Last modified: Nov 09, 2025 By Alexander Williams
Extract Text from docx in Python
Working with Word documents is common. Python offers several methods to extract text from DOCX files. This guide explores the best approaches.
We will cover three main libraries. These are python-docx, docx2txt, and python-docx2. Each has unique strengths for different use cases.
Why Extract Text from DOCX?
Text extraction is vital for data processing. You might need to analyze document content. Or automate report generation workflows.
Extracted text can feed into other systems. It enables content analysis and data migration. Understanding the options helps choose the right tool.
Method 1: Using python-docx Library
The python-docx library is popular. It allows both reading and writing Word documents. It provides fine-grained control over document elements.

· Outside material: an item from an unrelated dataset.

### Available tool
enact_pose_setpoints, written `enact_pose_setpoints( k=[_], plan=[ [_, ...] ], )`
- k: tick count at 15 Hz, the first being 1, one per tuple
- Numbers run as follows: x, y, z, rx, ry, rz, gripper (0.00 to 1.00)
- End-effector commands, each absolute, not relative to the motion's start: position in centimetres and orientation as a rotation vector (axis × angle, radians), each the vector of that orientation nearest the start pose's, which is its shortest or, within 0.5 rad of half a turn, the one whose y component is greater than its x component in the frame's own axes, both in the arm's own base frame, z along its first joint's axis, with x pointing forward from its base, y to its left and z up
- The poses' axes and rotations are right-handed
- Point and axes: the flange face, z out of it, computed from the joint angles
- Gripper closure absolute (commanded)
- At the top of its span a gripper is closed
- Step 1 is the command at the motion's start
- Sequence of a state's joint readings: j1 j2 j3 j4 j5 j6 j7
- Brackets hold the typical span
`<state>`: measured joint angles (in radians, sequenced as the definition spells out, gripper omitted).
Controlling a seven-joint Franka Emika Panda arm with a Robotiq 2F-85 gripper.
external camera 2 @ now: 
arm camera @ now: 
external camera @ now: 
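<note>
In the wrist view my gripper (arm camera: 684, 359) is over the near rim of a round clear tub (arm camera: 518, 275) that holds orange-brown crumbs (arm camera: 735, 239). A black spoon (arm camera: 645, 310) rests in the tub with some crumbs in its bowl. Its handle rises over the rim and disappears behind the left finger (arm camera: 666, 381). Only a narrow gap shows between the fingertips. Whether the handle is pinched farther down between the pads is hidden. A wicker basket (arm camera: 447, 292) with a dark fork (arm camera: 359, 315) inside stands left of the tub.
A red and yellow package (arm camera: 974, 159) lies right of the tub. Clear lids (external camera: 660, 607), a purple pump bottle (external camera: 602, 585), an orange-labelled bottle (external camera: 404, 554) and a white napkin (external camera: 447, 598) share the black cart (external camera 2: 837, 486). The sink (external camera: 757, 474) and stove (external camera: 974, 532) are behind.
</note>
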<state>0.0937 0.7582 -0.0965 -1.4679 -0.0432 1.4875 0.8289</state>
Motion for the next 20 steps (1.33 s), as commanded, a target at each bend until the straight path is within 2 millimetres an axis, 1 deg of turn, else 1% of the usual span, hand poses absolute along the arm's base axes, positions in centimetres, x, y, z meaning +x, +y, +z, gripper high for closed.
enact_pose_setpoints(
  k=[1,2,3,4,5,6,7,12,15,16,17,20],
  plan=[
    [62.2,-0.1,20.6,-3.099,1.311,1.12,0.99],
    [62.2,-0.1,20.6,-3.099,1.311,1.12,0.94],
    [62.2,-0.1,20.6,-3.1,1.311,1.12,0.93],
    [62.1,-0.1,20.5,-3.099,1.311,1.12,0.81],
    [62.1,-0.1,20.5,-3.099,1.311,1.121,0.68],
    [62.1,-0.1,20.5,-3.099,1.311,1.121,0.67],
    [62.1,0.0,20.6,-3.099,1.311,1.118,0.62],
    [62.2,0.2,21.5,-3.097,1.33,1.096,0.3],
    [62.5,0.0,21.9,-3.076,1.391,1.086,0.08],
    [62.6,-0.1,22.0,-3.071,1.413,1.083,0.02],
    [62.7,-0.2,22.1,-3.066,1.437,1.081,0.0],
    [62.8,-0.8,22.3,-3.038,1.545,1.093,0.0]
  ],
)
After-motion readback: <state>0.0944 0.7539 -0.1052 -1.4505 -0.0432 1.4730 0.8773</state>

First, install the library using pip. Run the command below in your terminal.
pip install python-docx
Here is a basic example to extract text. This code opens a DOCX file and reads all paragraphs.
from docx import Document
# Load the document
doc = Document('sample.docx')
# Extract text from all paragraphs
full_text = []
for paragraph in doc.paragraphs:
full_text.append(paragraph.text)
# Join all paragraphs into a single string
text_content = '\n'.join(full_text)
print(text_content)
The output will be the plain text from your document. It preserves paragraph breaks with newline characters.

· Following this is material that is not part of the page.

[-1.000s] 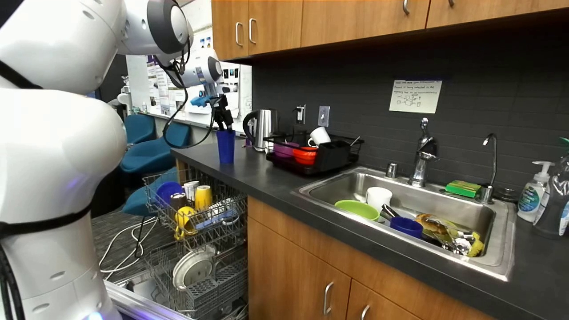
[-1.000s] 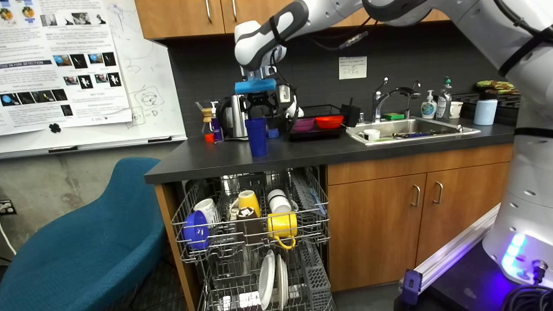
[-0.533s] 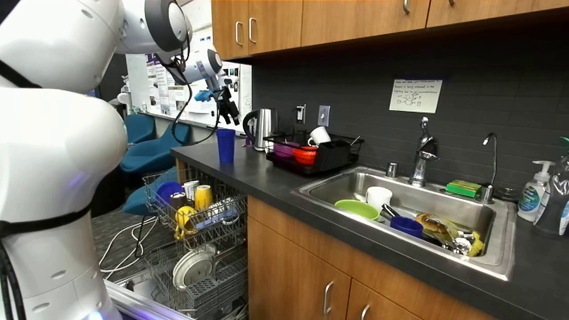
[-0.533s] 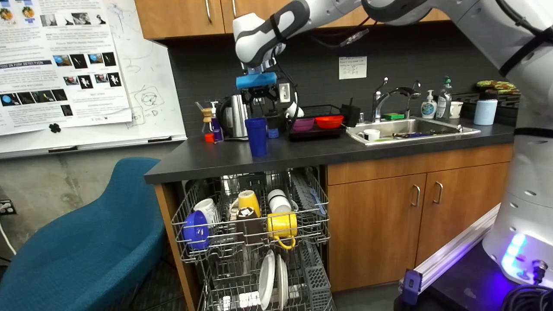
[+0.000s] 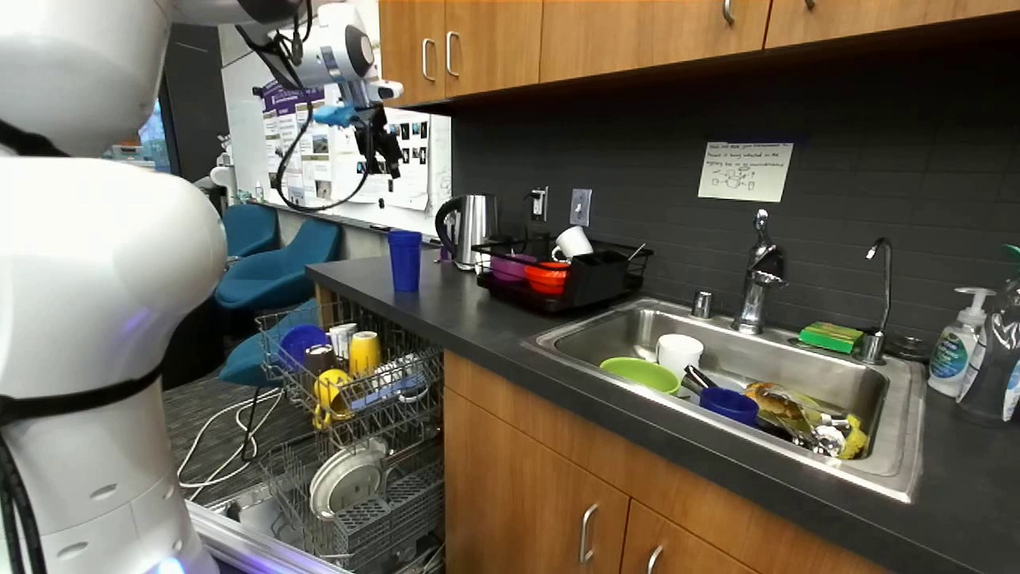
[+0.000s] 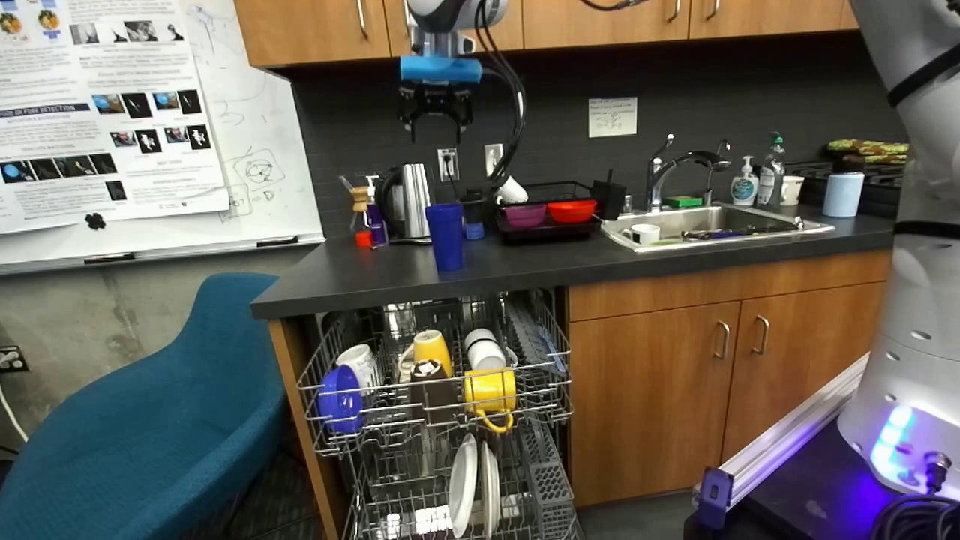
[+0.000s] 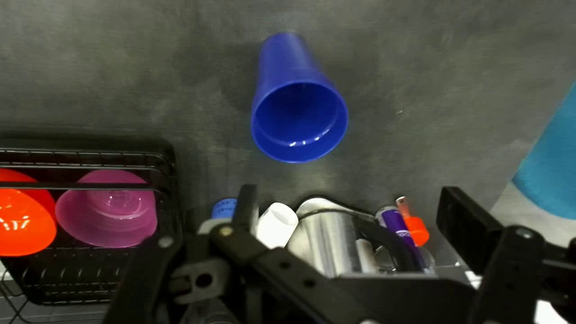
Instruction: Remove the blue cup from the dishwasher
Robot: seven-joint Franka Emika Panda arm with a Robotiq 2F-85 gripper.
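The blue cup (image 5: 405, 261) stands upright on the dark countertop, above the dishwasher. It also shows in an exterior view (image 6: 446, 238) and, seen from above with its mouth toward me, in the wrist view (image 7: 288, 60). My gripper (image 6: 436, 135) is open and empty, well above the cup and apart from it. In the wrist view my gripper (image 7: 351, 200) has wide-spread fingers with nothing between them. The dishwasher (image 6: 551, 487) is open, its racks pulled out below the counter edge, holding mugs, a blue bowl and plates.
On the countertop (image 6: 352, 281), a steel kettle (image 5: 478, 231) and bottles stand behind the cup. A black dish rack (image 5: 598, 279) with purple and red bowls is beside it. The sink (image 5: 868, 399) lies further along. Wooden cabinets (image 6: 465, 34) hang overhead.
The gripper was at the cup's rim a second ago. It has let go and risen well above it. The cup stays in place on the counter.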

This is the first paragraph.
This is the second paragraph with some bold text.
This is the final paragraph in the document.
For more advanced document manipulation, see our guide on Python-docx Text Styling Guide.
Extracting Text from Tables
DOCX files often contain tables. python-docx can extract text from table cells. You need to iterate through tables and rows.
from docx import Document
doc = Document('document_with_tables.docx')
table_text = []
for table in doc.tables:
for row in table.rows:
for cell in row.cells:
table_text.append(cell.text)
table_content = '\n'.join(table_text)
print(table_content)
This approach gets all text from table cells. For complex table operations, check Python-docx Table Creation Best Practices Guide.
Method 2: Using docx2txt Library
docx2txt is simpler than python-docx. It focuses solely on text extraction. It handles images and provides cleaner output.
Install docx2txt using pip.
pip install docx2txt
Here is how to use docx2txt for basic extraction.
import docx2txt
# Extract text from DOCX file
text = docx2txt.process('sample.docx')
print(text)
The process function returns the entire document text. It includes content from paragraphs, tables, and headers.
Document Title
This is the first paragraph.
Table Content:
Cell 1 Cell 2
Cell 3 Cell 4
Footer text appears here.
Method 3: Using python-docx2 Library
python-docx2 is a community-maintained fork. It offers similar functionality to python-docx. It has better support for newer Word features.
Installation is straightforward with pip.
pip install python-docx2
The usage is identical to python-docx. This makes migration between libraries easy.
from docx2 import Document
doc = Document('sample.docx')
text_content = '\n'.join([paragraph.text for paragraph in doc.paragraphs])
print(text_content)
Comparing the Three Methods
Each library has advantages. Choose based on your specific needs.
python-docx is best for detailed document manipulation. It allows access to styles, formatting, and document structure.
docx2txt is perfect for simple text extraction. It requires less code and handles complex documents well.
python-docx2 offers modern features. It is good for documents using newer Word formats.
For batch processing multiple files, see Batch Generate docx Files in Python.
Handling Complex Documents
Real-world documents have headers, footers, and footnotes. python-docx can extract text from these sections.
from docx import Document
doc = Document('complex_document.docx')
# Extract from main document
main_text = [p.text for p in doc.paragraphs]
# Extract from headers
header_text = []
for section in doc.sections:
header = section.header
for p in header.paragraphs:
header_text.append(p.text)
# Extract from footers
footer_text = []
for section in doc.sections:
footer = section.footer
for p in footer.paragraphs:
footer_text.append(p.text)
print("Main content:", '\n'.join(main_text))
print("Headers:", '\n'.join(header_text))
print("Footers:", '\n'.join(footer_text))
Error Handling and Best Practices
Always include error handling. Files might be corrupted or have wrong formats.
from docx import Document
from docx.opc.exceptions import PackageNotFoundError
try:
doc = Document('nonexistent.docx')
text = '\n'.join([p.text for p in doc.paragraphs])
print(text)
except PackageNotFoundError:
print("Error: File not found or invalid DOCX format")
except Exception as e:
print(f"An error occurred: {str(e)}")
This prevents crashes from invalid files. It provides helpful error messages for debugging.
Conclusion
Extracting text from DOCX files is essential. Python offers multiple libraries for this task.
python-docx provides the most control. docx2txt is simplest for basic needs. python-docx2 offers modern compatibility.
Choose based on your project requirements. Consider document complexity and needed features.
All methods work well for most use cases. Start with docx2txt for simple extraction. Use python-docx for advanced document processing.